Some PDF manipulation question

Hello,
I’m writing some script to manipulate PDFs with ApplescriptObjC commands.
I’ve started with a script found on MacScripter Forum:
https://www.macscripter.net/viewtopic.php?id=49176
to crop PDfs.
I plans to use this on scanned PDF that only contain pixmap images (without any text)
The script modify the kPDFDisplayBoxMediaBox rectangle of the document.
This seems to modify the bounding of the whole pages.

repeat with i in pageNumbers
	set aPage to (sourceDoc's pageAtIndex:((i as integer) - 1))
	set {{aE, bE}, {cE, dE}} to (aPage's boundsForBox:(current application's kPDFDisplayBoxMediaBox))
	set pageSize to {{aC, (dE - bC - dC)}, {cC, dC}}
	(aPage's setBounds:pageSize forBox:(current application's kPDFDisplayBoxMediaBox))
	(targetDoc's insertPage:aPage atIndex:targetPageCount)
	set targetPageCount to targetPageCount + 1
end repeat

I’ve modified the script to change the kPDFDisplayBoxCropBox instead.
As both seems to just modify the viewing aspect without modifying the size of the file here are my questions:
What is the difference and implications of both options ?
Is there a way to do a crop that discard the unused portions thus reducing the file size.
(Can this be achieved without recompressing the images of each pages and reinserting them in the doc. ? If so , how and if not ,how to do this recompression . I suppose that some extra commands will be needed like ImageMagik)
Any help or comment welcomed.
Regards

You might want to try sips. In my testing, in.pdf contained 684 KB and out.pdf contained 37 KB. The options are a bit arcane but cropOffset apparently has to contain at least one value of 1 or more–otherwise the area cropped is from the center of the PDF. You would have to process each page of the PDF separately, though.
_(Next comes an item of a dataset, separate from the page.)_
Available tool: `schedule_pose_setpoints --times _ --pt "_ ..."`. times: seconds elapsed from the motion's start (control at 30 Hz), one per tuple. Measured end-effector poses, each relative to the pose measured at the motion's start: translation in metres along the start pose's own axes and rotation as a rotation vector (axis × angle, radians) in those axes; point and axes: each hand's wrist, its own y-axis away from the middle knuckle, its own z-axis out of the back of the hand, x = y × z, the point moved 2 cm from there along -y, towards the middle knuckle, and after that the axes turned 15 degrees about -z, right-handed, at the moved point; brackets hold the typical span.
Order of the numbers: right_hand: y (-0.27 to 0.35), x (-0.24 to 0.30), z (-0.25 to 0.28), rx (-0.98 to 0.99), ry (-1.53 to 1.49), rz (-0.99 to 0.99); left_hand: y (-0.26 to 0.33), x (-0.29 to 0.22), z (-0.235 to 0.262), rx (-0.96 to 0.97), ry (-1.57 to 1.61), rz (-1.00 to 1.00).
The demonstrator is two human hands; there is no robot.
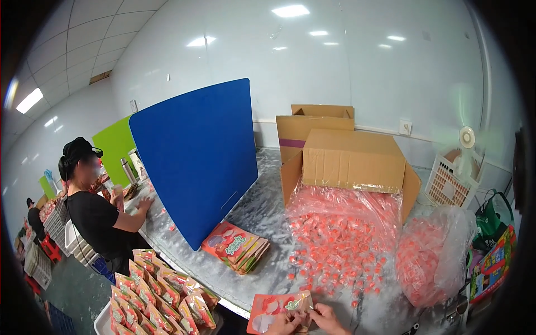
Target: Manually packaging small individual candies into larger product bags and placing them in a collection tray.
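Observation:
At the table's near edge lies a red-and-tan printed pouch (273,310). My left hand (285,323) and my right hand (328,320) meet at its right end, fingers closed in a pinch on the tan edge. Whether that edge is parted cannot be made out. Beyond my hands, small red wrapped pieces (340,251) spill across the table from a plastic-lined cardboard box (353,159) tipped on its side. A stack of flat matching pouches (235,247) rests to the left, against the blue divider. Lower left, filled pouches (162,293) stand packed in a white bin (103,322).
A tall blue divider (195,156) separates my place from a co-worker (97,215) at left. On the right are a clear bag of red pieces (427,257), a white basket (450,181) with a small fan (467,137), and a green bag (492,220).

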Motion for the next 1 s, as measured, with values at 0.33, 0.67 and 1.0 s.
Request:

do shell script "sips --cropOffset 1 0 -c 500 500 -o /Users/Robert/Working/out.pdf /Users/Robert/Working/in.pdf"

Thank you for your reply and suggestion (and for the original script example)
Just tried your line but got an error > unknown function “–cropOffset”
Do you need a specific version for this. Forgot to mention that I’m with Mojave.
I only see the -c for cropToHeightWidth H W option in the -h help for sips
also I have to use --out for output as -o is used for optimizeColorForSharing
I also don’t see the --cropOffset option the the man page.
Am I missing something ?
With just the -c option , indeed it seems to crop from the center , not very handy and yes it seems to process only the first page of a pdf so I guess I have to extract each page to a pdf file (unless I can pass to sips a value from a pageAtIndex:(x) function of a PDFDocument variable.)

This leave the main question : is there some difference/advantage on doing the crop with kPDFDisplayBoxMediaBox or with kPDFDisplayBoxCropBox ?

Regards.

xpab. I retested my script and it worked as expected. I also checked the sips options against the sips man page and help page, and they were correct. I’m running Monterey, and I guess that’s the reason for the differences we are seeing. I edited the script slightly, but it almost certainly will not work on your computer.
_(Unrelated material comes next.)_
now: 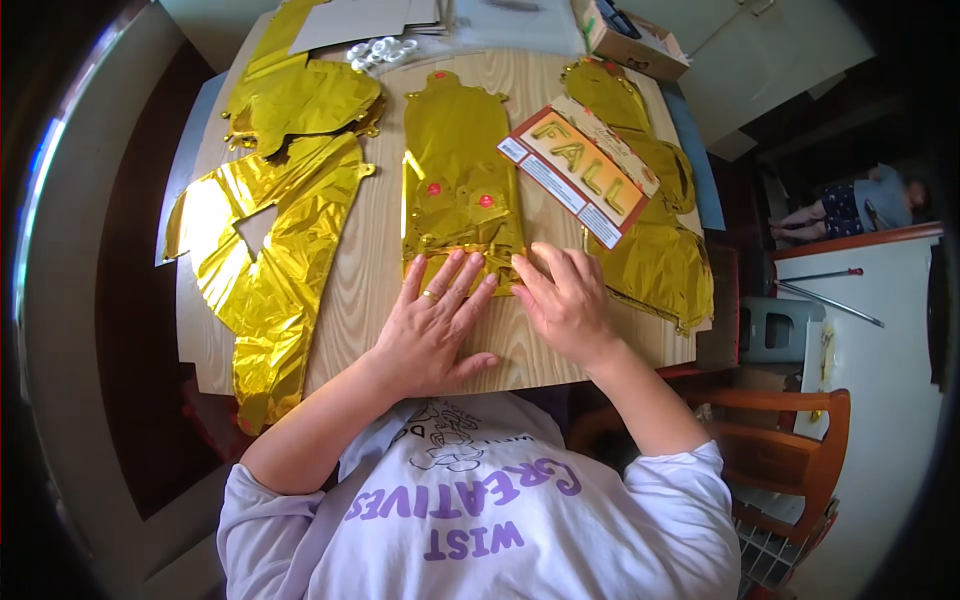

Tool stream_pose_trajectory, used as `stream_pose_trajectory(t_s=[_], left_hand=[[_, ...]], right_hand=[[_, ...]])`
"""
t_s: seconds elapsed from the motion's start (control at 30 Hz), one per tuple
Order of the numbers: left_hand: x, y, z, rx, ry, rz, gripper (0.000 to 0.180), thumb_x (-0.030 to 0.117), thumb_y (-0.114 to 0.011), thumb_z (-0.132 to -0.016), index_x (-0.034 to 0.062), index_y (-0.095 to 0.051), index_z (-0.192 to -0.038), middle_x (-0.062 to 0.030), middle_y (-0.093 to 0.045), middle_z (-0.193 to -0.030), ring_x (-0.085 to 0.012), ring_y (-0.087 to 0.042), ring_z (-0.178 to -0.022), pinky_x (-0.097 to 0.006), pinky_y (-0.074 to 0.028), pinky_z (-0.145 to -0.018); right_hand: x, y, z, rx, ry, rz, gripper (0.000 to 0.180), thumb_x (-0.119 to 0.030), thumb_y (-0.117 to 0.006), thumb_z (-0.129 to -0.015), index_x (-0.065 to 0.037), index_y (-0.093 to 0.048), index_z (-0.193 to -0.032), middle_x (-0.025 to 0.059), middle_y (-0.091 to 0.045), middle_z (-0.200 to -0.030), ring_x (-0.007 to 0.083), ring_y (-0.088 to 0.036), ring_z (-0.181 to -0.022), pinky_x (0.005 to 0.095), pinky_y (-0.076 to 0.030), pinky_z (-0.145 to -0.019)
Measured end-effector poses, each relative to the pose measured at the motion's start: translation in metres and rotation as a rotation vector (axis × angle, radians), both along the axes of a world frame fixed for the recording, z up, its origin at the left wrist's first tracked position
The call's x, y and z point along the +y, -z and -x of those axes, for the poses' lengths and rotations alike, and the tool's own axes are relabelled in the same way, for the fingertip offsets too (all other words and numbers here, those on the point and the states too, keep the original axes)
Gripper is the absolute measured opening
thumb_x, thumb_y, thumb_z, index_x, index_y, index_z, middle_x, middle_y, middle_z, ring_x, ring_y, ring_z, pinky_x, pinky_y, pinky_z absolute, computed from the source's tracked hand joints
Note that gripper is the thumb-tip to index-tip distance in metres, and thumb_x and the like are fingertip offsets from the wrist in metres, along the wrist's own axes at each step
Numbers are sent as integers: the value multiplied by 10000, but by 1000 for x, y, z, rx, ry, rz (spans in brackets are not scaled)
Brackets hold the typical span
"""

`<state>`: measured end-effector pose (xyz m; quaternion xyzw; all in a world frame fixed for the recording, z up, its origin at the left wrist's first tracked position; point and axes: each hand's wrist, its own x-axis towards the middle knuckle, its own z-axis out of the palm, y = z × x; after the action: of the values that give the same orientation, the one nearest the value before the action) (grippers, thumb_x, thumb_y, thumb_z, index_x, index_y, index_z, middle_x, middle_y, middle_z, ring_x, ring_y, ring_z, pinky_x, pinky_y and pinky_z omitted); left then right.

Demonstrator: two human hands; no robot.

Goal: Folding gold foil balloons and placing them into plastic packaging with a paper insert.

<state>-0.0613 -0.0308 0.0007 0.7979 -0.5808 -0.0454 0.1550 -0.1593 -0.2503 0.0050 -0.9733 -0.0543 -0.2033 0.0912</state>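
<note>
A gold foil balloon, deflated and folded into a flat strip, lies lengthwise on the wooden table in front of me. It has small red round stickers on it. My left hand rests flat on its near end, fingers spread and pointing away from me. At the near right corner my right hand is closed, thumb and forefinger pinching the foil edge. A printed orange and brown card lies slanted to the right of the strip, partly over another flat gold foil balloon.
To the left spreads a gold foil balloon with a diamond-shaped hole, hanging over the table's near edge. More folded gold foil lies beyond it. White ribbon rolls, grey sheets and a box sit at the back. A wooden chair stands right.
</note>
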Motion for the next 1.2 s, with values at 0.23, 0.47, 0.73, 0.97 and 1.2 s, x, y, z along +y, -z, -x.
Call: stream_pose_trajectory(t_s=[0.23,0.47,0.73,0.97,1.2], left_hand=[[-1,0,1,12,-14,-34,899,681,-477,-935,60,-342,-1571,-202,-272,-1646,-368,-192,-1550,-620,-39,-1223],[-1,0,2,2,-23,-23,899,698,-467,-927,81,-348,-1570,-182,-289,-1643,-354,-212,-1544,-666,-68,-1207],[-2,2,2,8,-26,-7,903,677,-483,-928,64,-333,-1573,-177,-276,-1650,-344,-196,-1551,-665,-48,-1212],[0,4,1,47,-6,-13,939,538,-609,-854,33,-296,-1582,-190,-240,-1663,-374,-172,-1556,-653,-23,-1213],[1,6,0,45,-16,19,943,558,-606,-854,-6,-317,-1553,-186,-249,-1657,-368,-190,-1550,-672,-51,-1209]], right_hand=[[-2,-1,-4,39,4,90,434,-273,-757,-839,-83,-687,-1223,106,-596,-1228,286,-515,-1127,447,-417,-938],[-4,-16,-8,125,37,94,472,-307,-763,-831,-96,-672,-1243,114,-570,-1251,302,-496,-1162,463,-396,-984],[7,-3,-7,127,-126,-29,644,-342,-697,-909,32,-524,-1404,234,-430,-1518,404,-370,-1424,524,-292,-1177],[36,7,14,362,-133,-86,912,-495,-553,-988,17,-122,-1607,305,-127,-1650,468,-136,-1532,567,-113,-1241],[34,13,17,410,-93,-113,897,-583,-470,-1001,-108,-63,-1644,265,-38,-1678,438,-20,-1557,592,-17,-1236]])
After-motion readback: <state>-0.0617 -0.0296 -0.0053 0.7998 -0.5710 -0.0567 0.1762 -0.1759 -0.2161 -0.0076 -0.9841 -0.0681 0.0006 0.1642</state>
do shell script "/usr/bin/sips --cropOffset 1 1 --cropToHeightWidth 200 200 --out ~/Desktop/out.pdf ~/Desktop/in.pdf"

Unfortunately, I do not know the functional difference between kPDFDisplayBoxMediaBox and kPDFDisplayBoxCropBox (both seem to work). Hopefully another forum member who is more knowledgeable on this topic will be able to help.

Thanks.
I will experiment tomorrow to see if I can extract the sips command from Monterey and make it work in Mojave otherwise I will investigate some other options.
Being able to do normal crops in batch is already quite useful.

When you create a PDF they’re the same. When you crop a PDF, all you actually do is change the display crop box, so what is displayed is just the “cropped” area.

Thanks Shane–that explains things. It made me wonder why sips reduces file size when used to crop a 1-page PDF, and I assume that it actually crops the underlying image.

I think the sips size reduction is actually just other stuff being stripped out, but I can’t recall the exact details.

1 Like

To really “crop” PDF (that is reduce the actual document dimensions, not just mask an area with crop/media boxes) you’ll need to use PDF-related CGContext... stuff. And let me assure you that if you want to preserve your own sanity you don’t want to deal with it (plus I don’t know if it can be controlled from AppleScriptObjC anyway.)

But since your PDF is basically a raster image (as far as I understand), you may want to try this:

•Convert PDF to image (jpeg, png, tiff)
•Crop the image
•Convert it back to PDF (if you really need to have it as PDF).

I can’t provide any detailed instructions on this right now (sorry!), but I believe that sips should be able to do all this.

Of course , it is not possible to use the Monterey sips command in Mojave due to the dependencies on other frameworks.

Regarding the sips cropping I managed to find a workaround by some trial and error testing but I must admit I’m not sure I understand exactly why it works. (and perhaps it rely on some local conditions that may differ on other contexts)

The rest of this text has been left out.